→ **WHAT NEEDS TO BE DONE**
Keep the images out while you set down the data exactly.

→ **RECORDED DATA**
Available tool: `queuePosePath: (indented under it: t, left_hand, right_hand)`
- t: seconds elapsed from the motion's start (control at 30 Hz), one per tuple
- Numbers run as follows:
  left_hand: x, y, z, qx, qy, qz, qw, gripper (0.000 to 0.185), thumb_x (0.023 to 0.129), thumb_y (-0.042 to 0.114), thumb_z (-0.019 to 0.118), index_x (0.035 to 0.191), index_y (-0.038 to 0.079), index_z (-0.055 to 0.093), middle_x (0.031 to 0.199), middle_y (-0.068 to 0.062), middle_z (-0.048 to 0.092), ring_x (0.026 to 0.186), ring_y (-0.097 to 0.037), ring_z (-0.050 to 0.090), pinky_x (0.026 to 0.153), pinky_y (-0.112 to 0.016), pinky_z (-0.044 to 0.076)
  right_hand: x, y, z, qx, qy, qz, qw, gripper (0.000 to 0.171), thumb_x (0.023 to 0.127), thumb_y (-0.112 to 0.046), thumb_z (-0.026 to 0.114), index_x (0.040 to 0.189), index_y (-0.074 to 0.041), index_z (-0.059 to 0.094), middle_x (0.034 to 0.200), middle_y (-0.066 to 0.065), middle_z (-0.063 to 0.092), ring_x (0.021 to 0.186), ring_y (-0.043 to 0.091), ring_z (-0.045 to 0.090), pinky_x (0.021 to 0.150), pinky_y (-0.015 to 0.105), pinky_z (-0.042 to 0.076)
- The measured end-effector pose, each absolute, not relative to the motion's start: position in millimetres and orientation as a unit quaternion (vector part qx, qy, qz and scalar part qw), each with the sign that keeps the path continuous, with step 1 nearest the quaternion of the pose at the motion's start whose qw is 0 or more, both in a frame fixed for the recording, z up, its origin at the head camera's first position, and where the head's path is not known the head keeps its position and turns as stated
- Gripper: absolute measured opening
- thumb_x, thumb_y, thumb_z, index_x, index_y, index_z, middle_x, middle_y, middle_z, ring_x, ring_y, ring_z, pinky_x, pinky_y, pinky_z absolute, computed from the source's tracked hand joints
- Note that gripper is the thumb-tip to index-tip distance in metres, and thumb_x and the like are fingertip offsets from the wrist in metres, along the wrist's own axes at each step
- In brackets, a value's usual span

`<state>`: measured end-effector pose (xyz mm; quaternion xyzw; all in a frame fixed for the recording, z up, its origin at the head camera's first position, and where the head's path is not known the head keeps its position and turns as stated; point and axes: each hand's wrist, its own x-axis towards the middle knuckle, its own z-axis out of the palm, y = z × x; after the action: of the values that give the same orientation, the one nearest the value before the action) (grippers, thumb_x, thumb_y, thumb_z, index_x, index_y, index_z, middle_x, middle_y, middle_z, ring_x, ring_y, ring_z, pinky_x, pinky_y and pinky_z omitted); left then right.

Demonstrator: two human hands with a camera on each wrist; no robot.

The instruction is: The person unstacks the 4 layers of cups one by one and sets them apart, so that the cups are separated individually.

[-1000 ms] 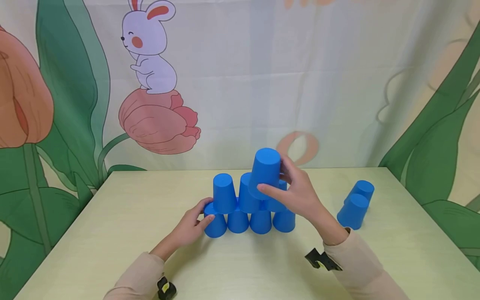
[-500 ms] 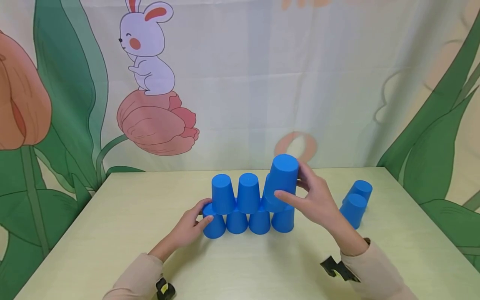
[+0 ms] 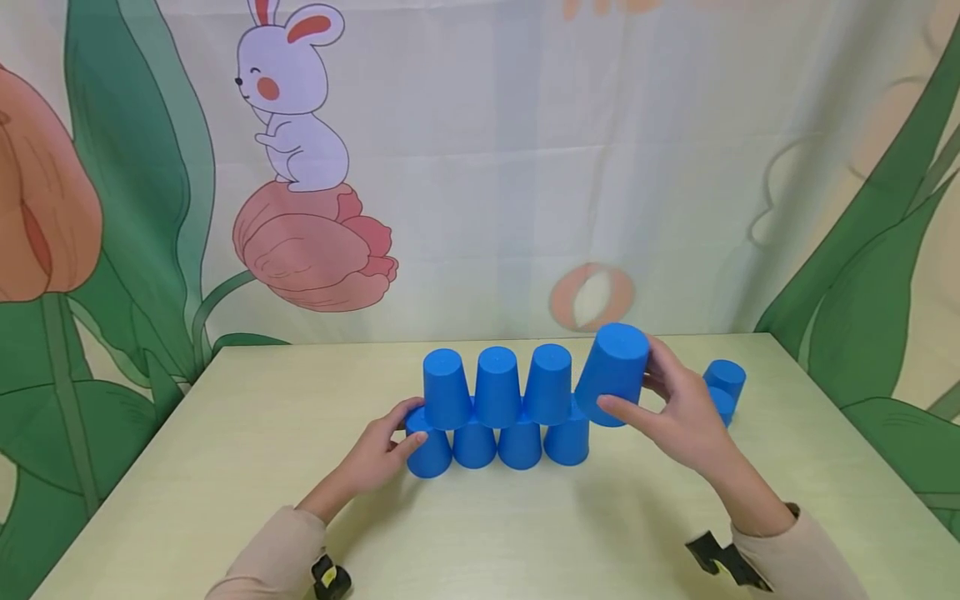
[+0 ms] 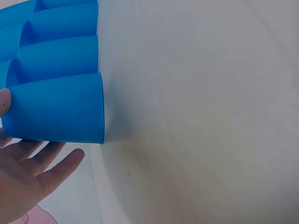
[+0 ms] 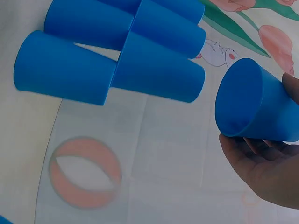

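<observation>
Upside-down blue cups form two tiers on the table. The lower tier has several cups in a row, and the upper tier (image 3: 497,387) has three. My left hand (image 3: 375,454) holds the leftmost lower cup (image 3: 430,454), thumb on its near side and fingers behind. In the right hand (image 3: 686,421) is another blue cup (image 3: 618,375), gripped by its side. It is raised off the table, mouth down and slightly tilted, just right of the upper tier. The right wrist view shows the held cup's open mouth (image 5: 238,100), apart from the tiers.
Two more blue cups (image 3: 726,379) stand at the table's right, partly hidden behind the right hand. The pale table (image 3: 480,542) ends at a printed curtain (image 3: 465,167) with a rabbit and flowers. Black wrist mounts (image 3: 727,562) are on the sleeves.
My right hand has carried its cup to the right and slightly down, from before the upper tier to beside it. The left hand has stayed on its cup; the tiers look unchanged.
</observation>
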<state>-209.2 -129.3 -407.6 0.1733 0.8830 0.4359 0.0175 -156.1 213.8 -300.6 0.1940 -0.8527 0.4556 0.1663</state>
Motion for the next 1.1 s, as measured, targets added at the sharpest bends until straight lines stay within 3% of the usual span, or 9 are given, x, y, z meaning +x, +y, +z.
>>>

→ **EXERCISE RESPONSE**
Available tool: `queuePosePath: (indented under it: t, left_hand, right_hand)`
- t: seconds elapsed from the motion's start (control at 30 Hz), one per tuple
- Numbers run as follows:
  left_hand: x, y, z, qx, qy, qz, qw, gripper (0.000 to 0.185), thumb_x (0.023 to 0.129), thumb_y (-0.042 to 0.114), thumb_z (-0.019 to 0.118), index_x (0.035 to 0.191), index_y (-0.038 to 0.079), index_z (-0.055 to 0.093), middle_x (0.031 to 0.199), middle_y (-0.068 to 0.062), middle_z (-0.048 to 0.092), ring_x (0.026 to 0.186), ring_y (-0.097 to 0.037), ring_z (-0.050 to 0.090), pinky_x (0.026 to 0.153), pinky_y (-0.112 to 0.016), pinky_z (-0.044 to 0.076)
  right_hand: x, y, z, qx, qy, qz, qw, gripper (0.000 to 0.171), thumb_x (0.023 to 0.127), thumb_y (-0.112 to 0.046), thumb_z (-0.026 to 0.114), index_x (0.040 to 0.189), index_y (-0.074 to 0.041), index_z (-0.059 to 0.094), middle_x (0.034 to 0.200), middle_y (-0.066 to 0.065), middle_z (-0.063 to 0.092), ring_x (0.021 to 0.186), ring_y (-0.043 to 0.091), ring_z (-0.045 to 0.090), pinky_x (0.021 to 0.150), pinky_y (-0.015 to 0.105), pinky_z (-0.042 to 0.076)
- The measured end-effector pose, each absolute, not relative to the motion's start: position in millimetres and orientation as a unit quaternion (vector part qx, qy, qz and scalar part qw), each with the sign that keeps the path continuous, with step 1 nearest the quaternion of the pose at the motion's start whose qw is 0 or more, both in a frame fixed for the recording, z up, its origin at the head camera's first position, and where the head's path is not known the head keeps its position and turns as stated
- Gripper: absolute measured opening
- thumb_x, thumb_y, thumb_z, index_x, index_y, index_z, middle_x, middle_y, middle_z, ring_x, ring_y, ring_z, pinky_x, pinky_y, pinky_z absolute, computed from the source's tracked hand joints
- Note that gripper is the thumb-tip to index-tip distance in metres, and thumb_x and the like are fingertip offsets from the wrist in metres, along the wrist's own axes at each step
- In brackets, a value's usual span

`<state>`: measured end-effector pose (xyz mm; quaternion xyzw; all in a frame fixed for the recording, z up, its origin at the head camera's first position, and where the head's path is not known the head keeps its position and turns as stated; point and axes: each hand's wrist, its own x-axis towards the middle knuckle, its own z-axis out of the palm, y = z × x; after the action: of the values that give the same orientation, the one nearest the value before the action) (grippers, thumb_x, thumb_y, thumb_z, index_x, index_y, index_z, middle_x, middle_y, middle_z, ring_x, ring_y, ring_z, pinky_x, pinky_y and pinky_z omitted); left then right.

Demonstrator: two human hands with a camera on each wrist; no robot.

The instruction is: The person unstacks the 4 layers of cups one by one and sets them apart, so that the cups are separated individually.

[-1000 ms] 
[-500 ms] 
[+0 ms] 
[+0 ms] 
[+0 ms] 

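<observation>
Upside-down blue cups form two tiers on the table. The lower tier has several cups in a row, and the upper tier (image 3: 497,387) has three. My left hand (image 3: 375,454) holds the leftmost lower cup (image 3: 430,454), thumb on its near side and fingers behind. In the right hand (image 3: 686,421) is another blue cup (image 3: 618,375), gripped by its side. It is raised off the table, mouth down and slightly tilted, just right of the upper tier. The right wrist view shows the held cup's open mouth (image 5: 238,100), apart from the tiers.
Two more blue cups (image 3: 726,379) stand at the table's right, partly hidden behind the right hand. The pale table (image 3: 480,542) ends at a printed curtain (image 3: 465,167) with a rabbit and flowers. Black wrist mounts (image 3: 727,562) are on the sleeves.
My right hand has carried its cup to the right and slightly down, from before the upper tier to beside it. The left hand has stayed on its cup; the tiers look unchanged.
</observation>
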<state>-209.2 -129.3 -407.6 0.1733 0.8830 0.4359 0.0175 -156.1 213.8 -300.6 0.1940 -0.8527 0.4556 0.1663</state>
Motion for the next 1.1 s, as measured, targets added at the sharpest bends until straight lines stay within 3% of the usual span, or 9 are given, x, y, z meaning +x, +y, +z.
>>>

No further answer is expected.